PENSAMENTO PLURAL O estado de barbárie se instalando, por Rui Leitão

“Estamos mergulhadores num estado de barbárie”, é como inicia sua crônica o escritor e historiador Rui Leitão, denunciando uma dose imensa de irracionalidade no comportamento dos indivíduos, com potencial para comprometer a harmonia da sociedade. E ainda, de forma ainda mais sombria: “Desponta no horizonte um período de guerras morais (ou de falsa moralidade), estimulando desavenças, agressões e ofensas.”. Confira a íntegra de seu comentário.

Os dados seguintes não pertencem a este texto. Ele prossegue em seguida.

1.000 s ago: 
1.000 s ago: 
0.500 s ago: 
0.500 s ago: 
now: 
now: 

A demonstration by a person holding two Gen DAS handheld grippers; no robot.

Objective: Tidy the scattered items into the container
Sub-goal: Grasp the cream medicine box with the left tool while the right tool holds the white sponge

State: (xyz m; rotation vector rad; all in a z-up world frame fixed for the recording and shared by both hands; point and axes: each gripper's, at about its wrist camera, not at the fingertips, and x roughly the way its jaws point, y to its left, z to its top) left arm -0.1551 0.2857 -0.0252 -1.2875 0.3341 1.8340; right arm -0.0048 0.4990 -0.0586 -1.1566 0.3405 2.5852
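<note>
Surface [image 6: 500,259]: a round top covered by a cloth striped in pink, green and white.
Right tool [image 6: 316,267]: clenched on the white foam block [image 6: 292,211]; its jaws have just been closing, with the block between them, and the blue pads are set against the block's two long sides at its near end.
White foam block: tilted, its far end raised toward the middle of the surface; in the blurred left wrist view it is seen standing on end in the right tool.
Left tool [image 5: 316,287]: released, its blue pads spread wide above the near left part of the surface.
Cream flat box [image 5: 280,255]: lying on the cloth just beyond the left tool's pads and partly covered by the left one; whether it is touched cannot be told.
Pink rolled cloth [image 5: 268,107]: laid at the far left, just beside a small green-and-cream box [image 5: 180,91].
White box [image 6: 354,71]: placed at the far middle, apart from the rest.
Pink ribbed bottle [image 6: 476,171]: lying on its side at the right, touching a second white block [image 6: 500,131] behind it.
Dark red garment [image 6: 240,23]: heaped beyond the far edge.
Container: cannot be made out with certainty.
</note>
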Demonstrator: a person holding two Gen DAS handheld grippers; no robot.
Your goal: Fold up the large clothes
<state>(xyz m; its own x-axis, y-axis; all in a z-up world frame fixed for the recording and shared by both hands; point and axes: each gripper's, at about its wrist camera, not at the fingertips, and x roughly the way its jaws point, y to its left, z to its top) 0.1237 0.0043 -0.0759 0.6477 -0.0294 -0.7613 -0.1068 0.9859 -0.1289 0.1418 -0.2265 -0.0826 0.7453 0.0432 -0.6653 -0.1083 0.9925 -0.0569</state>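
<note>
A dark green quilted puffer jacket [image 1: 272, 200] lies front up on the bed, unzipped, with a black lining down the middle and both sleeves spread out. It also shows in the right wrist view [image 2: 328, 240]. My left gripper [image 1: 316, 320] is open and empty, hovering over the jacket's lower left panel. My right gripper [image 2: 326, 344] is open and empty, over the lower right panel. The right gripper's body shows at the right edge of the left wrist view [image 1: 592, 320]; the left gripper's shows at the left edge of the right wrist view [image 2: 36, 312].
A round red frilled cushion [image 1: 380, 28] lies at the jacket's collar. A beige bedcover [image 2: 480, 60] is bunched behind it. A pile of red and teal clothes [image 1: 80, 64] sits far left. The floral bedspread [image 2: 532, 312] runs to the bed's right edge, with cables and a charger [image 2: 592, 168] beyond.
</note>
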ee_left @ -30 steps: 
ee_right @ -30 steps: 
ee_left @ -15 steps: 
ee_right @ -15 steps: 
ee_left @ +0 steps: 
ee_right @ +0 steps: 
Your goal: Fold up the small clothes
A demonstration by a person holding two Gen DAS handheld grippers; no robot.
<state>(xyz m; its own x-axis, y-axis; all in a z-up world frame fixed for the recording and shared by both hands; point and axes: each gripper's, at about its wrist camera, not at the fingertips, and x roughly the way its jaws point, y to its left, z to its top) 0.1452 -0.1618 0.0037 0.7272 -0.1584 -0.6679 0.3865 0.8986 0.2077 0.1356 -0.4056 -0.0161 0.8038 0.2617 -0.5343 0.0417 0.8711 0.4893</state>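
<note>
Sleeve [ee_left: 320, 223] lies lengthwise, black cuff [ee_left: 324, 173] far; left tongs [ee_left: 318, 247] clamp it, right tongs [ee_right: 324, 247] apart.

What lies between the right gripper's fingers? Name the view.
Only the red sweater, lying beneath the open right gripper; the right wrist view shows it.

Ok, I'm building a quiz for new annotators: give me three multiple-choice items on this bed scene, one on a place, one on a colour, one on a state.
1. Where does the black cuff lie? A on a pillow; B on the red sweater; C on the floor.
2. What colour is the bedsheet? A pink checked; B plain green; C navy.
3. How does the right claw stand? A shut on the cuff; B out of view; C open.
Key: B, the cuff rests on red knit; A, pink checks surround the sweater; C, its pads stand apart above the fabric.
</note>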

Estamos mergulhando num estado de barbárie. E isso é apavorante. Vivemos a desumanização das relações pessoais. Surge a violência social. O espaço de reflexão na política torna-se cada vez mais exíguo. Somos desafiados a encontrar novas formas válidas de sociabilidade. A irracionalidade se aprofunda nos comportamentos individuais comprometendo a harmonia coletiva. Desponta no horizonte um período de guerras morais (ou de falsa moralidade), estimulando desavenças, agressões e ofensas.

Quem se propõe ter a civilidade como código de postura está sendo marginalizado. Torna-se alguém fora do contexto e vulnerável a ataques dos fanáticos e fica tolhido na sua capacidade de pensar e de se expressar. As forças democráticas e progressistas da sociedade entram em clima de pânico e espanto. A lógica da repressão começa a recrudescer.  As divergências inaceitáveis. Findam-se os diálogos e nascem os confrontos discursivos que estão produzindo, em consequência, as agressões físicas. Estabelece-se a tensão social e política.

Segundo Bertrand Russel “o mal neste mundo é que os estúpidos vivem cheios de si e os inteligentes cheios de dúvidas”. Ora, a dúvida é que permite o pensar que pode levar ao bom senso. Quando nos imaginamos donos absolutos da verdade, nos transformamos em indivíduos que não aceitam o contraditório, as diferenças de opinião e de ideias. Aí nasce o radicalismo que se apresenta como um passo para a barbárie.

O discurso do ódio e do preconceito estimula a violência. A barbárie é produto da apologia à tortura, à hostilidade, à discriminação, à cultura armamentista. Perplexos vemos pessoas ordeiras, de repente, aplaudindo essas mensagens carregadas de ira e de sede de vingança.  A presunção de que se deva  combater a violência com mais violência. Procura-se convencer os incautos a aderirem à necessidade de uma autoridade política forte e despótica para resolver nossas crises contemporâneas.  A população é incitada a práticas fascistas tais como o uso da força, o linchamento, o armamento, a pena de morte, a xenofobia, a homofobia, a misoginia, etc. Atitudes autoritárias servem para a identificação de “mitos”.

Estamos, portanto, vivenciando uma situação de insegurança excepcional, construída na propagação do medo, real ou imaginário. Inverte-se, intencionalmente, o conceito de moralidade, naturalizando as ações violentas como remédio para a superação da nossa instabilidade política. Fortalecem a ideologia da guerra contra o “inimigo interno”, muito próximo da doutrina de segurança nacional adotada pela ditadura militar. Prevalece aquela velha história de que os fins justificam os meios. Que Deus nos proteja.